_20_FM_03_15_Ulutabanca

CASE REPORT

Chiari type I malformation with high foramen magnum anomaly

H. Ulutabanca1, N. Acer2, A. Küçük1, S. Doğan3, A. Tümtürk1, A. Kurtsoy1, A. Sağıroğlu2, M. Bilgen4

1Department of Neurosurgery, Medical Faculty, Erciyes University, Kayseri, Turkey

2Department of Anatomy, Medical Faculty, Erciyes University, Kayseri, Turkey

3Department of Radiology, Medical Faculty, Erciyes University, Kayseri, Turkey

4Department of Biophysics, Medical Faculty, Adnan Menderes University, Aydin, Turkey

Address for correspondence: Doç. Dr N. Acer, Erciyes Üniversitesi Tıp Fakültesi, Anatomi Anabilim Dalı, TR-38000 Kayseri, Turkey, tel: +90 352 4374901, fax: +90 352 4375285, e-mail: acerniyazi@yahoo.com

[Received 21 September 2014; Accepted 3 November 2014]

A 14-year-old male with a neck pain and hypoesthesia in the upper extremities was diagnosed with Chiari type I malformation (CMI) and syringomyelia. The posterior part of the occipital bone was removed via cranio-cervical decompression. The accuracy of measuring the posterior cranial fossa (PCF) and foramen magnum (FM) dimensions were evaluated and compared with the literature. The linear PCF and FM dimensions as well as volumes were measured using computed tomography (CT) images with different techniques.

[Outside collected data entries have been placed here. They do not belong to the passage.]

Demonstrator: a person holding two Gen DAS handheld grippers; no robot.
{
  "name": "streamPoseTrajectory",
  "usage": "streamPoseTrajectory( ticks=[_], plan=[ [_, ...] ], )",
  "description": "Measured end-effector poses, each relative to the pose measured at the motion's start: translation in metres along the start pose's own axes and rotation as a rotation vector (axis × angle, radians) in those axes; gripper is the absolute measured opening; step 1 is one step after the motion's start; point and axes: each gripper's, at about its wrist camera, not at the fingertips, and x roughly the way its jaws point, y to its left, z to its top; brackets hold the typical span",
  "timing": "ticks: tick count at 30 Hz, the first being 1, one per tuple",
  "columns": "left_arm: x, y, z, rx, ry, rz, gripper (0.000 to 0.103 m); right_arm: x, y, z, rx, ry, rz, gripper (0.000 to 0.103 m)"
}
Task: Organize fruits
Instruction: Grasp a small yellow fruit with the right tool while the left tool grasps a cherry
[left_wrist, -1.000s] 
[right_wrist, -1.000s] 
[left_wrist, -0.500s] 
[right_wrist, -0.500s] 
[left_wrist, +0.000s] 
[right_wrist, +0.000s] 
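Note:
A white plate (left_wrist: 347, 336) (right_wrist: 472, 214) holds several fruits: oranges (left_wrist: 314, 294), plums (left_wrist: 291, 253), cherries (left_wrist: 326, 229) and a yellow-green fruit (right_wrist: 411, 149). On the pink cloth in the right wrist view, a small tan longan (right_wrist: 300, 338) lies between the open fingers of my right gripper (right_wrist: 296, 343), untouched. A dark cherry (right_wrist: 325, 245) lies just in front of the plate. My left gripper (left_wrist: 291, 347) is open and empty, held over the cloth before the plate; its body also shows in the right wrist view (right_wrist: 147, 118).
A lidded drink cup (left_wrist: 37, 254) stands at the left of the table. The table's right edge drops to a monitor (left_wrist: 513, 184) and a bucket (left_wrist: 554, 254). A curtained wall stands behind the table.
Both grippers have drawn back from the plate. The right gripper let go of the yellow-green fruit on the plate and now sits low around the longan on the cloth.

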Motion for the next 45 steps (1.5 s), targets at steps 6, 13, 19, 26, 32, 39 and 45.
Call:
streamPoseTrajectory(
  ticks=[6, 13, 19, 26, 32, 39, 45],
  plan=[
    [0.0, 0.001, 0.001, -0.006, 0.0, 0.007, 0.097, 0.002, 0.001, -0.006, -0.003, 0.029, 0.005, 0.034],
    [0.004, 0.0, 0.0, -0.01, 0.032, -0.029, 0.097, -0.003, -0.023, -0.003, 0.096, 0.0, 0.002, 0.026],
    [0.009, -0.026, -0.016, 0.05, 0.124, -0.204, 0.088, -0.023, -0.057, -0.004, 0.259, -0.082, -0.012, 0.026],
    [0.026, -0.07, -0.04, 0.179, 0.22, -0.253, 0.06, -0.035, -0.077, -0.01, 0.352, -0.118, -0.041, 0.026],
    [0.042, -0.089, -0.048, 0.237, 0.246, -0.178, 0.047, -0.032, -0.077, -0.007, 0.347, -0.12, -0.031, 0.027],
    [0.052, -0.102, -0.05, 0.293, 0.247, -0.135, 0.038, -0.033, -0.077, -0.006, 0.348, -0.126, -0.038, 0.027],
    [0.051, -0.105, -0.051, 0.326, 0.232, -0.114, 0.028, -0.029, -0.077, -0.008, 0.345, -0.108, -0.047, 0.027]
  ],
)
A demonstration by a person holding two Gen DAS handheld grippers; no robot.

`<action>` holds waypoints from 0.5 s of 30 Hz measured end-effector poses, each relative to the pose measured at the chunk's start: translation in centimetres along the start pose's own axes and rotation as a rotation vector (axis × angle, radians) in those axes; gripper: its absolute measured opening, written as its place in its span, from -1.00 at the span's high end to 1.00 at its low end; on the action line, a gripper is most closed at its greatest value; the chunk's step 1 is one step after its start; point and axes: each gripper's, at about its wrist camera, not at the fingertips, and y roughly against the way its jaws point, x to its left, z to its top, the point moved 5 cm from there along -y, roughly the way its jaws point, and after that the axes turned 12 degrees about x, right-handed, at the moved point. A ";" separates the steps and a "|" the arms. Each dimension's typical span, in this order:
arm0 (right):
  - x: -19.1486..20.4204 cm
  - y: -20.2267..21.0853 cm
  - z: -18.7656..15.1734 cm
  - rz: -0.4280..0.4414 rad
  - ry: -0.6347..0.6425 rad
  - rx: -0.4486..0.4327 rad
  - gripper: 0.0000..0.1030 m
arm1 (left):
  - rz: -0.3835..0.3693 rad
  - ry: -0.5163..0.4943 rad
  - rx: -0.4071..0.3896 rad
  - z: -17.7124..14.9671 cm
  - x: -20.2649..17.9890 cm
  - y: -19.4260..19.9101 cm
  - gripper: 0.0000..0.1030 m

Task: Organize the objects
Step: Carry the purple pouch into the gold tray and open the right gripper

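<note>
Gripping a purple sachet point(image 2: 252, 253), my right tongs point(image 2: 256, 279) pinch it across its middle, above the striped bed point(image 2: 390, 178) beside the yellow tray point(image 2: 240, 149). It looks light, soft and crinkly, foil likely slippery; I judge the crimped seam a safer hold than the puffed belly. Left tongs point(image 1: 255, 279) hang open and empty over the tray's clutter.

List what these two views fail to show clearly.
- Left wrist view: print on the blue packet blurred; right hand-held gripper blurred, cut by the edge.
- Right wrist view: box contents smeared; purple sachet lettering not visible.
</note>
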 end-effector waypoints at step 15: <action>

The volume data were compared with similar data from literature. Use of the posterior fossa approach remains controversial when treating patients with minor little brain stem dislocation, small PCF, and or incomplete C1, but the approach can easily be applied if FM and PCF sizes are known. Linear measurements that were assessed for concordance with CT measurements had the best agreement. Quantification of PCF volume and high FM should be taken into consideration for differential diagnosis of tonsillar herniation and prediction of surgical outcome in CMI. (Folia Morphol 2015; 74, 3: 402–406)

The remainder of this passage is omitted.